### Exercise goal
Report only the number of lines in this material that include "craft".

### Supplied records
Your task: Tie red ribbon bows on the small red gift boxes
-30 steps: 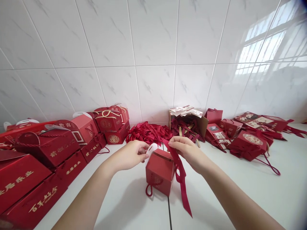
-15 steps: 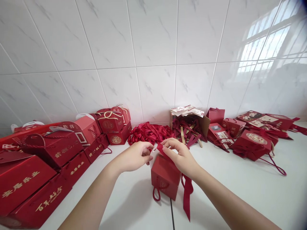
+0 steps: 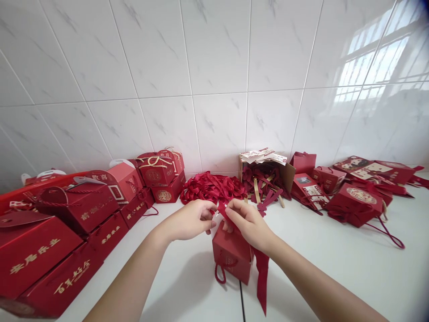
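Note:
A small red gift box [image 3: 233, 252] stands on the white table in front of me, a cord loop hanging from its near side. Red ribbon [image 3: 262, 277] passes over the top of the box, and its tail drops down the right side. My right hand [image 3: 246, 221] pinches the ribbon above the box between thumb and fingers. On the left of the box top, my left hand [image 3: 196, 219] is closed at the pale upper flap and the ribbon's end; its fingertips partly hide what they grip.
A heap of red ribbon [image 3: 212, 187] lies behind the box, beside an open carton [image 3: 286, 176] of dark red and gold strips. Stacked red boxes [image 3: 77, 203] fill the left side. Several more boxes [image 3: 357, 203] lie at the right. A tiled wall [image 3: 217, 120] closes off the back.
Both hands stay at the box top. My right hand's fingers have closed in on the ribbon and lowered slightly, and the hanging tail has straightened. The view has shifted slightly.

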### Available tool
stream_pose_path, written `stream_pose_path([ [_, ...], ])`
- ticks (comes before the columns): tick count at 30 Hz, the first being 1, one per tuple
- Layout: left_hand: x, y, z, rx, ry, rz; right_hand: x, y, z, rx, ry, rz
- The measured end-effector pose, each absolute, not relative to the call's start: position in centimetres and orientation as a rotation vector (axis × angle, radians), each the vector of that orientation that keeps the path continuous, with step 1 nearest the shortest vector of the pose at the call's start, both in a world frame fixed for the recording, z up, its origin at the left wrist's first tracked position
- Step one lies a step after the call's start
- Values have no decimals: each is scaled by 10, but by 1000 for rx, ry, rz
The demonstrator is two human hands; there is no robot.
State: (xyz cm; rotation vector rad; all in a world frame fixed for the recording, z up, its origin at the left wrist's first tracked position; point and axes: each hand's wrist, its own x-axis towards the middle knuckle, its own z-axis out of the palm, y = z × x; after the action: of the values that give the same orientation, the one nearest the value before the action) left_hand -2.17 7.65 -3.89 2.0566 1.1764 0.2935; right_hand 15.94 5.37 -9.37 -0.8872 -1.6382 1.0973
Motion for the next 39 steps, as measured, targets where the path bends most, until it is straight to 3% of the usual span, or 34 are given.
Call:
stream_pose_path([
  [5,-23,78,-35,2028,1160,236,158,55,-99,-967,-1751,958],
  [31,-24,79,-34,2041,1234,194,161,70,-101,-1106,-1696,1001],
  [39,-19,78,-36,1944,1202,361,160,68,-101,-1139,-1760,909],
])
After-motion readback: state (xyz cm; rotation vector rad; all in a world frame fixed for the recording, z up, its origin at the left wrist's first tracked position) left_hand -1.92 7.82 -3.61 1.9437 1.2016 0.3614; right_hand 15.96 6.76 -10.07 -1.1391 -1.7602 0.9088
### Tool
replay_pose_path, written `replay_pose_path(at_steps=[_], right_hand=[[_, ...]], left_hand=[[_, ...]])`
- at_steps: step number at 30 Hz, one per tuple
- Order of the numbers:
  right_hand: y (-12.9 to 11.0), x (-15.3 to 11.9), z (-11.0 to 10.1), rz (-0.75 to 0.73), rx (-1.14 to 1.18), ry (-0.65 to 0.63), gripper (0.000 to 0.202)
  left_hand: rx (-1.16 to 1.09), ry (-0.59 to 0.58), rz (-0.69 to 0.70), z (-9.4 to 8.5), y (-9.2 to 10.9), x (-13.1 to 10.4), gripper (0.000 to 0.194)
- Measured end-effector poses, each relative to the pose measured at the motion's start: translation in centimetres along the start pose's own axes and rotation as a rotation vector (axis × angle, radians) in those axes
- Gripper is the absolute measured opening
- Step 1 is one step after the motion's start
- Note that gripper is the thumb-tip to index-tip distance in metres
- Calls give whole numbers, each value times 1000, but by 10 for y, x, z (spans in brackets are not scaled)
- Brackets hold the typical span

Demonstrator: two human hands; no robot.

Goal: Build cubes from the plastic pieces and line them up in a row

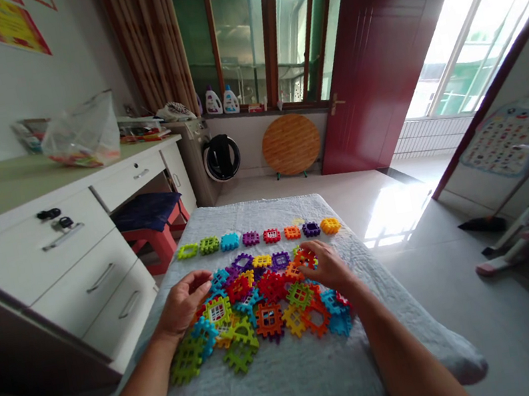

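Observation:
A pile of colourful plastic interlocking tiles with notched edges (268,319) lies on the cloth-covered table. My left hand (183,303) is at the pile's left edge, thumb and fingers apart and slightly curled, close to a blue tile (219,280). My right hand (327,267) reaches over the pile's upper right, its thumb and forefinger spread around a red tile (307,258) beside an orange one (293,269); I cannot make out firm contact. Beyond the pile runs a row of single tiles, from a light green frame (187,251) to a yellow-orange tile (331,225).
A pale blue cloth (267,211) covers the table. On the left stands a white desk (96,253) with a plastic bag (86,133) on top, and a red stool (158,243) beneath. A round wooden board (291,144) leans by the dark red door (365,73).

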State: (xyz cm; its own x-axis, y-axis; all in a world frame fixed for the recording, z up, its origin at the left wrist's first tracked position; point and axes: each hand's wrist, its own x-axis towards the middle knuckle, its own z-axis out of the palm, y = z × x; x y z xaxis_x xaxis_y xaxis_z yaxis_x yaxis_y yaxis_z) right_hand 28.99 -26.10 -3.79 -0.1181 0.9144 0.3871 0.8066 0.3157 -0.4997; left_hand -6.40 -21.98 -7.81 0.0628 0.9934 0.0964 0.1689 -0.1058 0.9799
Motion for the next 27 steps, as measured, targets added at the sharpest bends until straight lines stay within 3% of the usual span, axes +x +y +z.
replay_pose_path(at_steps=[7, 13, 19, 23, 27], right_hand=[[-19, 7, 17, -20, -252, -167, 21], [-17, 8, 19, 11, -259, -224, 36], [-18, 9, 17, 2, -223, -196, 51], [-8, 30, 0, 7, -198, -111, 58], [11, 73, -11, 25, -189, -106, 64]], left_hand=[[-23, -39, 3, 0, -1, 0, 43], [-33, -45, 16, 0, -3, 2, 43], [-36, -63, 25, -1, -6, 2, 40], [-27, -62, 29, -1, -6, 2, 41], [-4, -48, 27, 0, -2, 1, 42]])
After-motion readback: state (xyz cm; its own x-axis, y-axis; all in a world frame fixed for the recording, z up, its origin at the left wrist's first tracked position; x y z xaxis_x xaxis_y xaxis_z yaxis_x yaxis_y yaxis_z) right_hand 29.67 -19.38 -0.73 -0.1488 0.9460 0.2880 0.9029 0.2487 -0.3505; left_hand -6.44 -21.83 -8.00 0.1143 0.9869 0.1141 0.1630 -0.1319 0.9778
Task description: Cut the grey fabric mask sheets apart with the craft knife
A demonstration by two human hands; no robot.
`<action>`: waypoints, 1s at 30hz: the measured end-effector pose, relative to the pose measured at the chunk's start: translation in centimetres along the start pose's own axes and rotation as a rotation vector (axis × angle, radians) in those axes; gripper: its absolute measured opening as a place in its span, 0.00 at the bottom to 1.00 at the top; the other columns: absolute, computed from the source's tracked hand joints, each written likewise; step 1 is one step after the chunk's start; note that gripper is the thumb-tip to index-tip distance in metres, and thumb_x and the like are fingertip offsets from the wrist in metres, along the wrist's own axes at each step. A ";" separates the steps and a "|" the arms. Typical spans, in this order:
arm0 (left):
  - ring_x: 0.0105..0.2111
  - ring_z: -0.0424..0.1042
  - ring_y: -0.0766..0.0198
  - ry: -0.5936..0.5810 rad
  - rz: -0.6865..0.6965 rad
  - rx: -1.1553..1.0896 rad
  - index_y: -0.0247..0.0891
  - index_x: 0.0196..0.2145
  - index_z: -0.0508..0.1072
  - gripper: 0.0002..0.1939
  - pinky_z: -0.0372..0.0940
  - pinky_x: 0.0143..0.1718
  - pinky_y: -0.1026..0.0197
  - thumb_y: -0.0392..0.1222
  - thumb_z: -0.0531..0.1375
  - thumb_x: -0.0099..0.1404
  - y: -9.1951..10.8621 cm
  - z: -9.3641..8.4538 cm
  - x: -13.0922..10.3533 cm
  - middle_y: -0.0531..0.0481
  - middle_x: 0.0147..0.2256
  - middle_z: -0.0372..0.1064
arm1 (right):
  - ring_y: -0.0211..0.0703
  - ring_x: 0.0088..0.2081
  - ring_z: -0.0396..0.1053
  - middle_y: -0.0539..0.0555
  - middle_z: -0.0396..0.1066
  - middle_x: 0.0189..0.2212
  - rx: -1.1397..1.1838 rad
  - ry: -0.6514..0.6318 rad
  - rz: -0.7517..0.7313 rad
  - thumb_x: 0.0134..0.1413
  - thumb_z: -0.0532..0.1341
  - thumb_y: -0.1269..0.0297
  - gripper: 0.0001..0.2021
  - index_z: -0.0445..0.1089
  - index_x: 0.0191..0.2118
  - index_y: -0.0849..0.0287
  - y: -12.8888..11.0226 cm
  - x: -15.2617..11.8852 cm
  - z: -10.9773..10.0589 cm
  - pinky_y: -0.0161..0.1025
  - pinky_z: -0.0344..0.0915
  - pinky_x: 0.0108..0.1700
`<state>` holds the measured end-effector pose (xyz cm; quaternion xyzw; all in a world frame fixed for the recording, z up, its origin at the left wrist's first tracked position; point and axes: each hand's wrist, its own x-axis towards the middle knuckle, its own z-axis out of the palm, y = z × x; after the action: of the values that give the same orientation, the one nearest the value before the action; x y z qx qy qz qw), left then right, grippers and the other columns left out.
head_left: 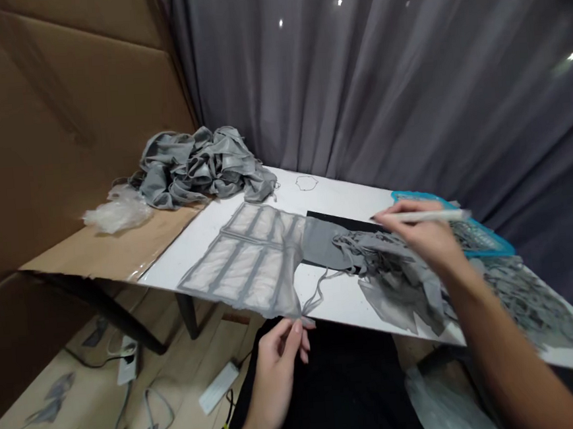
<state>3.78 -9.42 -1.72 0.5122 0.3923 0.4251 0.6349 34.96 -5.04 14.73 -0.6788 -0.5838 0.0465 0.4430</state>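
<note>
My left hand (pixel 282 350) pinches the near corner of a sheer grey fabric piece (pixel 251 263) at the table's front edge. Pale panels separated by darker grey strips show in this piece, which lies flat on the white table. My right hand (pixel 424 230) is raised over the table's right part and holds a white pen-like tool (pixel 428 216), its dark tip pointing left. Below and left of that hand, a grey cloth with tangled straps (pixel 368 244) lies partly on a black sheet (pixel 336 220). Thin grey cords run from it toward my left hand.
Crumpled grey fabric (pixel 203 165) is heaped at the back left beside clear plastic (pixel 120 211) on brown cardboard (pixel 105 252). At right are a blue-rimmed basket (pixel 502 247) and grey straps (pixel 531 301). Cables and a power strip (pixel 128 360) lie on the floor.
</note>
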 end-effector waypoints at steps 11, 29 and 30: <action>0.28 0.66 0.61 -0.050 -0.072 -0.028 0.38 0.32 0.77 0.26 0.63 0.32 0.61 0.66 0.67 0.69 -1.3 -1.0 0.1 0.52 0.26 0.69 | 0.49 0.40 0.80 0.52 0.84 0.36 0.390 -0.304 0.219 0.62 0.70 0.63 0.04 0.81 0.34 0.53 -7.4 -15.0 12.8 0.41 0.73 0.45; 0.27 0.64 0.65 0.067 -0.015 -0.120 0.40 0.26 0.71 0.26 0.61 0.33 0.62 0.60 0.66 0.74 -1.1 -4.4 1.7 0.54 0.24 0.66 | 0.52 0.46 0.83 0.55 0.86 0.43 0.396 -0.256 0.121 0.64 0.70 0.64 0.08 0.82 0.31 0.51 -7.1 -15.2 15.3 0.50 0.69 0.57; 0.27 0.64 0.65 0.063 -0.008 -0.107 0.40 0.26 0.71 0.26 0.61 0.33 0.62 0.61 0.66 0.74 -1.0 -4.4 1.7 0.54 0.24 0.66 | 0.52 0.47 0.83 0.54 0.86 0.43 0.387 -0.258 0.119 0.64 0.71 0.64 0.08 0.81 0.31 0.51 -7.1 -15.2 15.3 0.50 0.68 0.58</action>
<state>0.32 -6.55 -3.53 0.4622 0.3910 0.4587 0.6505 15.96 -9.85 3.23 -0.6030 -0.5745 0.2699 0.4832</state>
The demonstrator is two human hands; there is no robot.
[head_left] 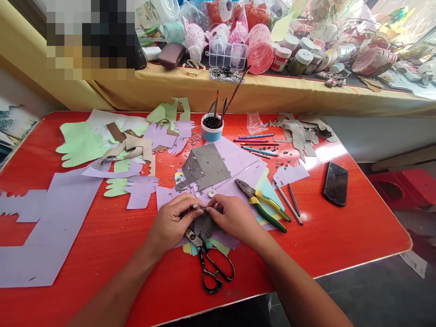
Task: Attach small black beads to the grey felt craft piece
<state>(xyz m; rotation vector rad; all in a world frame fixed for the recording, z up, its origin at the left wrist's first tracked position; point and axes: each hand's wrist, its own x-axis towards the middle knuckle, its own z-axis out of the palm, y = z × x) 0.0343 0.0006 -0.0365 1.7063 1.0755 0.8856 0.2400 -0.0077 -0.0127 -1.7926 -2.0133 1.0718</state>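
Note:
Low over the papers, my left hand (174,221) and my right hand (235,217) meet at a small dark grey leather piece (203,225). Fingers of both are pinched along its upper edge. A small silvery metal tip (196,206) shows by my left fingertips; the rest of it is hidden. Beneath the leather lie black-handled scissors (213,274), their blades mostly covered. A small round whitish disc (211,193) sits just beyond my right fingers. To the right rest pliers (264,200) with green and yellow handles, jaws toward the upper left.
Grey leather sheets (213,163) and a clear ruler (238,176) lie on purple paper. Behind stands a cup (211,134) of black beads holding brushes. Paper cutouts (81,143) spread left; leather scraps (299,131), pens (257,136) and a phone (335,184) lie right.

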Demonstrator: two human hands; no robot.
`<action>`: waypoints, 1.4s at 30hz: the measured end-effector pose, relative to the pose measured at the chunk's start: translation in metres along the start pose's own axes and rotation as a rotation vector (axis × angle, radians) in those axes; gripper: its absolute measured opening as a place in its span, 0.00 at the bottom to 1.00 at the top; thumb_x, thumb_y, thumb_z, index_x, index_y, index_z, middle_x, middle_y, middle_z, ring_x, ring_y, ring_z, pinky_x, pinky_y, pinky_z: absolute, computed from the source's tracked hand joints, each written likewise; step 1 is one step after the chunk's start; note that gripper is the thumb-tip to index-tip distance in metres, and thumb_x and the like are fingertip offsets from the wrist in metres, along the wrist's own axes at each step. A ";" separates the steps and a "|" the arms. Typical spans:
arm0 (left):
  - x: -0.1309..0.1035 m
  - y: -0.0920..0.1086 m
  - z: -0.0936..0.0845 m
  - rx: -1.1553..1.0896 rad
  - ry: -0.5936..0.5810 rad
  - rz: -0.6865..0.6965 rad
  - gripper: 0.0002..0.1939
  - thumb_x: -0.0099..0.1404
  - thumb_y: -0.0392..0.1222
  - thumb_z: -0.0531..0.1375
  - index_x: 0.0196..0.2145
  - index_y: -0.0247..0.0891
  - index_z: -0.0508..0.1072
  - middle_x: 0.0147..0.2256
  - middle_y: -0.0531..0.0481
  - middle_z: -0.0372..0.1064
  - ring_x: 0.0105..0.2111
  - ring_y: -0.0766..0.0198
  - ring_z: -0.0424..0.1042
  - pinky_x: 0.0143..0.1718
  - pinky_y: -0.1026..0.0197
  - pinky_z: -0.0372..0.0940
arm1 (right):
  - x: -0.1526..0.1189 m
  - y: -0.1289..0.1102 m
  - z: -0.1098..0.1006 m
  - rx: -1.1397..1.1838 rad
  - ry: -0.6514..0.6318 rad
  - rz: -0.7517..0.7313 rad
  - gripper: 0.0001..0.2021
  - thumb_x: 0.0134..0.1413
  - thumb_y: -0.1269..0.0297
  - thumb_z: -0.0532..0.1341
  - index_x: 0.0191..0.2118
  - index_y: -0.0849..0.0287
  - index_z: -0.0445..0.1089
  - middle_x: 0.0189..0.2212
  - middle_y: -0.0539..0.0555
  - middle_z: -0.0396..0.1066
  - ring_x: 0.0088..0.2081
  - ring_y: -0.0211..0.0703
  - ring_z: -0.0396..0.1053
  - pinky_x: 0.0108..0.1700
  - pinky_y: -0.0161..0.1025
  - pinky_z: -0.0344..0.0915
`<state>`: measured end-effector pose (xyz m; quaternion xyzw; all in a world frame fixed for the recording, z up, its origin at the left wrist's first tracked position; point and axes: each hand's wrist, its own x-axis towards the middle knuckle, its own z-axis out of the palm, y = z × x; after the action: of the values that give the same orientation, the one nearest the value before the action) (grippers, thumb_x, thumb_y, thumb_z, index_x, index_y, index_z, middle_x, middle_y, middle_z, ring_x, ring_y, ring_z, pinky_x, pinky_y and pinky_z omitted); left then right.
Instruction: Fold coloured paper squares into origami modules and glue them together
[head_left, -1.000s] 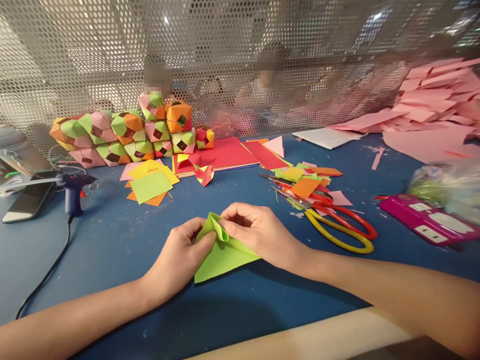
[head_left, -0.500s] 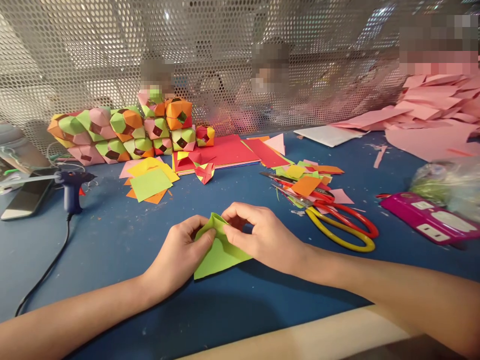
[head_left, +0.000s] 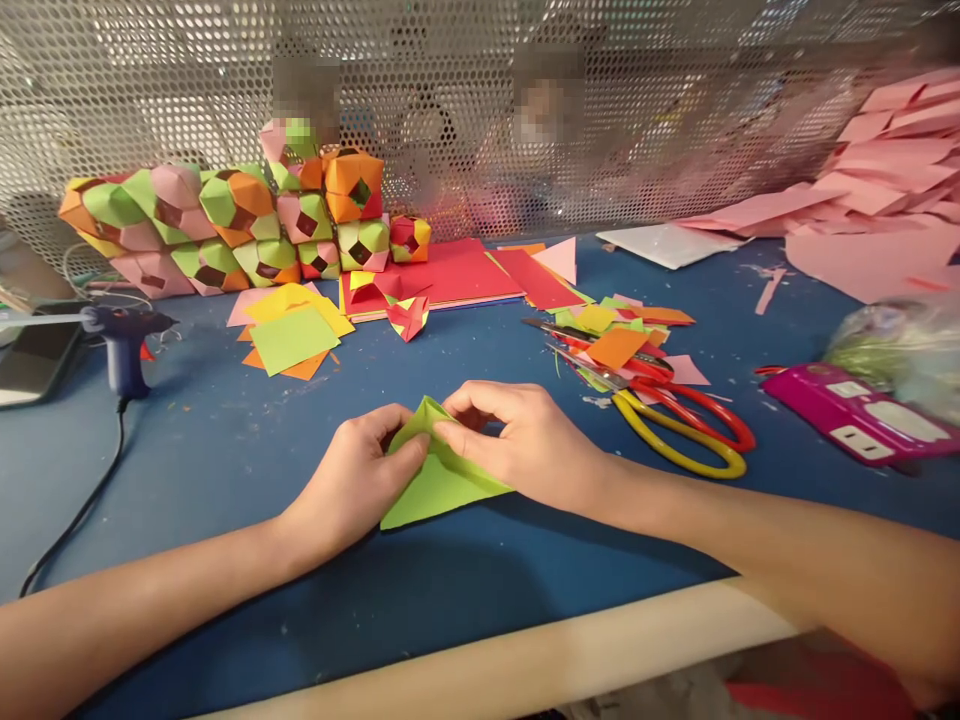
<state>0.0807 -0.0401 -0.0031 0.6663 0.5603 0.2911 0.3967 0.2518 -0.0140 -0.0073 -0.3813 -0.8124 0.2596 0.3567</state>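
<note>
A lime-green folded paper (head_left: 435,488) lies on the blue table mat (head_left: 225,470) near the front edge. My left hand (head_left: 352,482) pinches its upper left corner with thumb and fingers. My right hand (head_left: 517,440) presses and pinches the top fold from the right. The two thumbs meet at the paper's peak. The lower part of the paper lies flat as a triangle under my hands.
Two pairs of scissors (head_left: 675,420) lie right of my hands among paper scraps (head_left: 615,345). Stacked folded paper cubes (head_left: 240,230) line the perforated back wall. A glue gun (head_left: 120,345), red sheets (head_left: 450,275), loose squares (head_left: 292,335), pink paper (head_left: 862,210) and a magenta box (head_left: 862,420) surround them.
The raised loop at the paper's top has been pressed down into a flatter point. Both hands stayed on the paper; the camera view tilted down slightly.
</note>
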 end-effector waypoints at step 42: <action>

### Answer space
2